- _AVAILABLE DATA_
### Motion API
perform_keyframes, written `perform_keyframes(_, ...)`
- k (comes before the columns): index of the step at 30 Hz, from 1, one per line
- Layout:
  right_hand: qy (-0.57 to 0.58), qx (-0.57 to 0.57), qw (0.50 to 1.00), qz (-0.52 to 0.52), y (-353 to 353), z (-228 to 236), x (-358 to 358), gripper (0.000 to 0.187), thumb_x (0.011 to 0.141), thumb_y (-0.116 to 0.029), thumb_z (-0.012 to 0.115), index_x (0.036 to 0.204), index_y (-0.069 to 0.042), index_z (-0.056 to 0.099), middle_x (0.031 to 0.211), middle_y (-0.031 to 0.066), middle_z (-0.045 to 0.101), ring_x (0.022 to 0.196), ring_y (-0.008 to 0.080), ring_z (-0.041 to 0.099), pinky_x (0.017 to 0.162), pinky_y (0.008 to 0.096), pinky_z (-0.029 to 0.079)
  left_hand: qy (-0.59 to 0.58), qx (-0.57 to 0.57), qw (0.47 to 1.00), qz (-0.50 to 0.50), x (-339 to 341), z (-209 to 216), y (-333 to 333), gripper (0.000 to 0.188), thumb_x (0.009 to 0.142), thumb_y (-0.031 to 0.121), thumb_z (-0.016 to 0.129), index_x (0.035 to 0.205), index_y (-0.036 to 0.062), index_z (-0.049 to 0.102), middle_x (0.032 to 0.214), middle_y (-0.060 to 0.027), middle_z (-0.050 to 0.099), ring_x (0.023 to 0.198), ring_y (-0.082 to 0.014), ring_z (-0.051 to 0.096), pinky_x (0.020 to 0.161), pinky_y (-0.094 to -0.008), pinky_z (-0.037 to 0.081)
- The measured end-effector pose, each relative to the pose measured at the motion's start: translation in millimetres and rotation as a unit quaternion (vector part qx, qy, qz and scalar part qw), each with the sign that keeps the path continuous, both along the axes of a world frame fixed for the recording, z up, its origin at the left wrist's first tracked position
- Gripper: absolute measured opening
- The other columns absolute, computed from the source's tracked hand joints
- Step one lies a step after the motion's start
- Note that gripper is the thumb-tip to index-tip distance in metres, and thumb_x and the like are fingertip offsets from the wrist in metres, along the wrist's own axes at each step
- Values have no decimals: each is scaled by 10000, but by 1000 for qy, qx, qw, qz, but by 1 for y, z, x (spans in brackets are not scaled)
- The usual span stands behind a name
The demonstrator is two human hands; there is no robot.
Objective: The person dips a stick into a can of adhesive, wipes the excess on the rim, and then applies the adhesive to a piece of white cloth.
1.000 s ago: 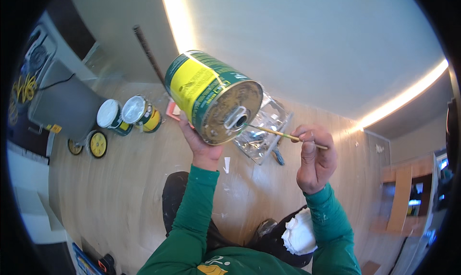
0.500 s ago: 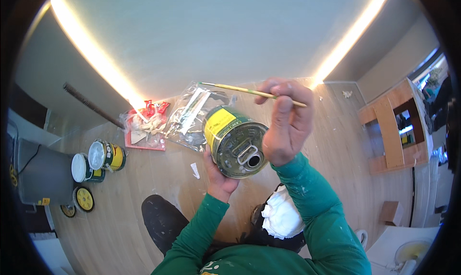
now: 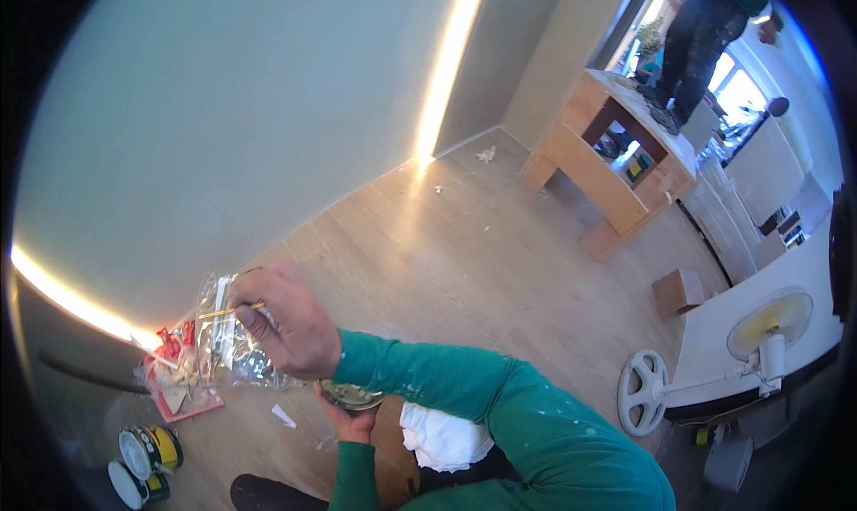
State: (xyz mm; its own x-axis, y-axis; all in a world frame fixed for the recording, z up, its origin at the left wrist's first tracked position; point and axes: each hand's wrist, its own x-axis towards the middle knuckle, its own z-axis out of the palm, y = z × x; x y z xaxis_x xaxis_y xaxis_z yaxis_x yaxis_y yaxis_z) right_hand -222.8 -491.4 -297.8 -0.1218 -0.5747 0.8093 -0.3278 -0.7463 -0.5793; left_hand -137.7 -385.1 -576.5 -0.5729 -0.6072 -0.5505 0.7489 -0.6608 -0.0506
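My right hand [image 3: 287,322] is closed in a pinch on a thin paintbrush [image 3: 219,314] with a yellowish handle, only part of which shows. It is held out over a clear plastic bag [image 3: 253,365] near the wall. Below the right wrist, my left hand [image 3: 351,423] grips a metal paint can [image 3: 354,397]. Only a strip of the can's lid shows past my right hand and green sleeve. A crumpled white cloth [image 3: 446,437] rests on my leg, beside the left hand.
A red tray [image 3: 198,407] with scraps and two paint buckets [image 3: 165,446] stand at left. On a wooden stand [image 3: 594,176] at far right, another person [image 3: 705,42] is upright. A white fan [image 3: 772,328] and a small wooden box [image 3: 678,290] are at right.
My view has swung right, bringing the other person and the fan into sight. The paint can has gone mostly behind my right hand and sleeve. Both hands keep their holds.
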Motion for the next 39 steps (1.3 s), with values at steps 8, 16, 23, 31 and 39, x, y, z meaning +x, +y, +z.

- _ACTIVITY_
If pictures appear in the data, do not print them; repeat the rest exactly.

- _EXERCISE RESULT_
### Motion API
perform_keyframes, written `perform_keyframes(_, ...)`
- k (comes before the columns): index of the step at 30 Hz, from 1, one per line
- Layout:
  right_hand: qy (-0.57 to 0.58), qx (-0.57 to 0.57), qw (0.50 to 1.00), qz (-0.52 to 0.52), y (-353 to 353), z (-228 to 236), x (-358 to 358), gripper (0.000 to 0.187), thumb_x (0.011 to 0.141), thumb_y (-0.116 to 0.029), thumb_z (-0.012 to 0.115), index_x (0.036 to 0.204), index_y (-0.069 to 0.042), index_z (-0.056 to 0.099), middle_x (0.031 to 0.211), middle_y (-0.031 to 0.066), middle_z (-0.045 to 0.101), ring_x (0.022 to 0.196), ring_y (-0.008 to 0.080), ring_z (-0.041 to 0.099), pinky_x (0.017 to 0.162), pinky_y (0.008 to 0.096), pinky_z (-0.029 to 0.079)
  left_hand: qy (-0.59 to 0.58), qx (-0.57 to 0.57), qw (0.47 to 1.00), qz (-0.50 to 0.50), x (-339 to 341), z (-209 to 216), y (-333 to 333), gripper (0.000 to 0.188), thumb_x (0.009 to 0.142), thumb_y (-0.031 to 0.121), thumb_z (-0.016 to 0.129), index_x (0.035 to 0.205), index_y (-0.036 to 0.062), index_z (-0.049 to 0.102), middle_x (0.032 to 0.214), middle_y (-0.060 to 0.027), middle_z (-0.050 to 0.099), ring_x (0.023 to 0.198), ring_y (-0.082 to 0.014), ring_z (-0.051 to 0.096), pinky_x (0.020 to 0.161), pinky_y (-0.094 to -0.008), pinky_z (-0.037 to 0.081)
- The measured end-effector pose, each relative to the pose measured at the motion's start: translation in millimetres and rotation as a unit quaternion (vector part qx, qy, qz and scalar part qw), each with the sign that keeps the path continuous, both along the axes of a world frame fixed for the recording, z up, its origin at the left wrist's first tracked position
- Gripper: absolute measured opening
- The other columns absolute, computed from the source's tracked hand joints
- Step one lies a step after the motion's start
- Note that gripper is the thumb-tip to index-tip distance in metres, and thumb_x and the like are fingertip offsets from the wrist in metres, along the wrist's own axes at each step
- Values have no decimals: each is scaled by 10000, but by 1000 for qy, qx, qw, qz, but by 1 for y, z, x (spans in brackets are not scaled)
- The usual span stands behind a name
The demonstrator is two human hands; there is no robot.
Objective: The person dips a stick into a can of adhesive, wipes the excess on the rim, and then applies the adhesive to a piece of white cloth.
1.000 s ago: 
0.500 s ago: 
now: 
State: (xyz mm; its own x-axis, y-axis; all in a world frame fixed for the recording, z up, its origin at the left wrist's first tracked position; point and axes: each hand's wrist, its own x-axis towards the middle knuckle, its own z-axis out of the palm, y = z × x; x y z xaxis_x xaxis_y xaxis_z yaxis_x yaxis_y yaxis_z) right_hand -222.8 -491.4 -297.8 -0.1218 -0.5747 0.8093 -0.3278 -0.7463 -0.5793; left_hand -137.7 -385.1 -576.5 -0.5729 -0.6072 -0.5505 0.7489 -0.6608 -0.0506
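My right hand [image 3: 287,322] is closed in a pinch on a thin paintbrush [image 3: 219,314] with a yellowish handle, only part of which shows. It is held out over a clear plastic bag [image 3: 253,365] near the wall. Below the right wrist, my left hand [image 3: 351,423] grips a metal paint can [image 3: 354,397]. Only a strip of the can's lid shows past my right hand and green sleeve. A crumpled white cloth [image 3: 446,437] rests on my leg, beside the left hand.
A red tray [image 3: 198,407] with scraps and two paint buckets [image 3: 165,446] stand at left. On a wooden stand [image 3: 594,176] at far right, another person [image 3: 705,42] is upright. A white fan [image 3: 772,328] and a small wooden box [image 3: 678,290] are at right.
My view has swung right, bringing the other person and the fan into sight. The paint can has gone mostly behind my right hand and sleeve. Both hands keep their holds.
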Motion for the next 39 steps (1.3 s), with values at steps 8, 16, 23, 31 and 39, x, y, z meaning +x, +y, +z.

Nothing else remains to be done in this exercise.